I survived my first Ramadan and the heat of August.  Now at the beginning of October, we have the second Muslim holiday of Eid al-Adha.
Again, hubbie D’s office is closed.  To fill the holiday, we planned to visit Istanbul, Turkey with our friends DW and SW from Texas.

DW and SW have also come to Bahrain to help build a buildings business in the ME.

Eid al-Adha is an Islamic festival to commemorate the willingness of Ibrahim (also known as Abraham) to follow Allah's (God's) command to sacrifice his son Ishmael. Muslims around the world observe this event with pilgrimages to Mecca and by making animal sacrifices.

Here is a link to pictures of this significant Muslim holiday.

I loved Istanbul.  You could walk down the street and see layer upon layer of history unfold in front of you. There were voices in so many different languages that I could not ask people fast enough to find out where they came from.  In one day we heard Spanish, English, French, Dutch, German, Arabic, Turkish, Russian and Urdu.

I loved listening to the sound of the muezzins dueling from their minarets as the “faithful” scurried off for prayers at the many mosques. 

If you are reading this blog in an email, you can click on this link and see the video in the live blog.

Even in the middle of the Grand Bazaar, the Muslims stopped in the hallways to kneel in prayer.

Istanbul lies at the crossroads of Europe and Asia.  In fact, half of the city is in Europe and half in Asia. Istanbul’s strategic location is significant.  The city has been ruled by Greeks, Persians, Romans, Venetians and Ottomans. You can find bits of history for all of these covering the city.

The old part of the city is the Sultanahmet District that has a concentration of historic sights, shopping areas, hotels and restaurants.  It is filled with mosques, palaces, and churches dating as far back as the Roman, Byzantine and Ottoman periods.

On our first day we rushed off the Spice Bazaar and Grand Bazaar.  Because this was the week of the Eids holiday, these bazaars would only be open on the first and last days of our visit.
Standing in the shopping district after our first purchase of some Turkish Delight.
Wedding and beaded dress fabric shops lined the streets between the Spice Bazaar and the Grand Bazaar.

Sultan clothing to be purchased or custom made.

The street leading up to the gates of the Grand Bazaar.
Gates of the Grand Bazaar.
D and DW inside the Grand Bazaar.  This was a very quiet area.  Mostly it was very crowded and extremely noisy.

We stopped for a break at an outside cafe at the edge of the Grand Bazaar where we could watch the people.  A juice vendor was very close by so we purchased some fresh pomegranate juice.

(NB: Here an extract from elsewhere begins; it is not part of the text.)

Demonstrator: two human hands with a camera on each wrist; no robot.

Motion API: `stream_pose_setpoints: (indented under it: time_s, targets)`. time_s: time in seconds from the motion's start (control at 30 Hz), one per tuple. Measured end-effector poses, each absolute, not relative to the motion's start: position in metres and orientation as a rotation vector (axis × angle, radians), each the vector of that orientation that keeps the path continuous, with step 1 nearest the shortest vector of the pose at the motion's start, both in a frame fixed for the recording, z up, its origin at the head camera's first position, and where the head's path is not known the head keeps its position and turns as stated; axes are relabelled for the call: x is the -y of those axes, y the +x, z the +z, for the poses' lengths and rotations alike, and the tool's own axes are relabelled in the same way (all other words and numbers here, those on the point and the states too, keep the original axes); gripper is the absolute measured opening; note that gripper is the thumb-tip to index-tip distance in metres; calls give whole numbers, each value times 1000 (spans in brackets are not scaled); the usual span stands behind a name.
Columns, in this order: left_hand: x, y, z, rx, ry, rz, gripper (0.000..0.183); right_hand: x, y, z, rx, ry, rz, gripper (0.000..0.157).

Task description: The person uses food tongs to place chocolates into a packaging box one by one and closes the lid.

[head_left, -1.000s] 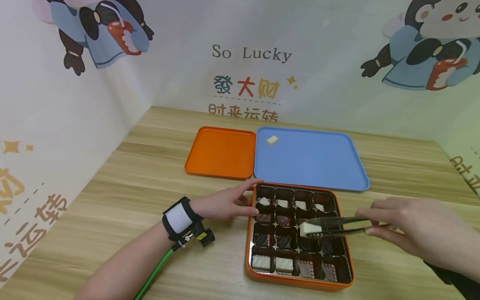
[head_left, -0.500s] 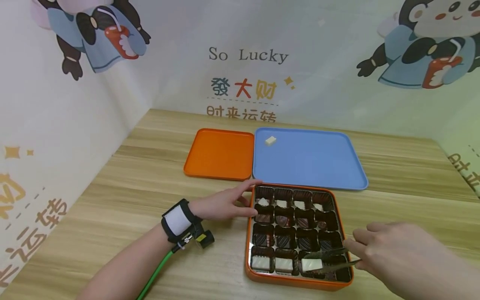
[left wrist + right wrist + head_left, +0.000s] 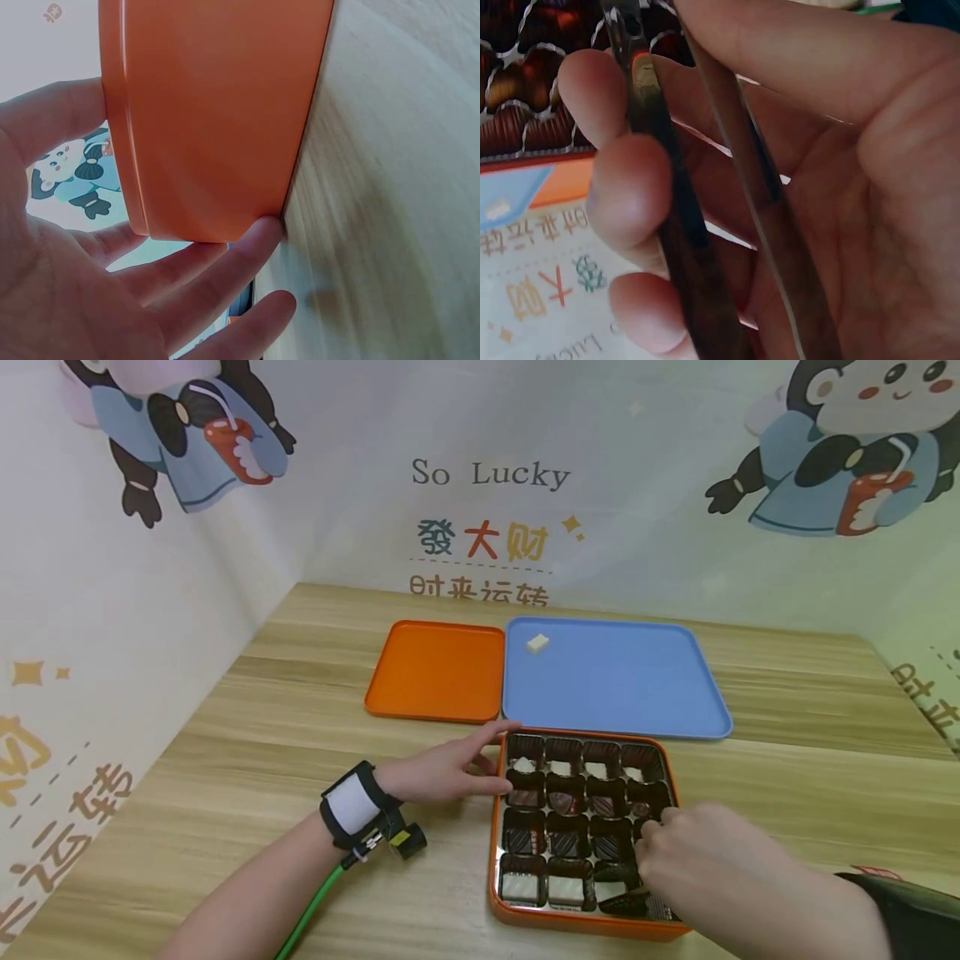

It was great!
Tea and fresh pomegranate juice.
After our bazaar experience, we returned to our hotel for drinks on the patio overlooking the city and then strolled down the street for dinner.

As we walked along the sidewalk, in front of us a shoeshine vendor dropped his brush as he was walking and SW politely picked it up and returned it to him.  The man immediately offered to give SW and D a free shoeshine.  Out of no where, two other shoe shiners showed up and offered free shines. Unfortunately, the shines ended in the request for money – significant money. 
No such thing as a FREE shoe shine.
Later during our trip, D was reading a local guidebook and apparently this is one of the oldest scams in the city.  We were sucked right in….once! We only paid a small amount for the FREE shoe shines but several minutes of emotional demands from the shoe shiners for large amounts of money certainly made me nervous.
Our hotel was wonderful, our room was very large and the bathroom was great. It was located in a newer area and we planned on staying there for 3 nights.  The second half of the trip we would be moving to the Sultanahmet area of the city.

Our visit to Turkey started with great food, interesting history and beautiful sites.  I don’t want to overwhelm you so I will divide this adventure into a couple of blogs.  More to come!

Adventure was one of our goals in coming the ME and we are definitely achieving that goal.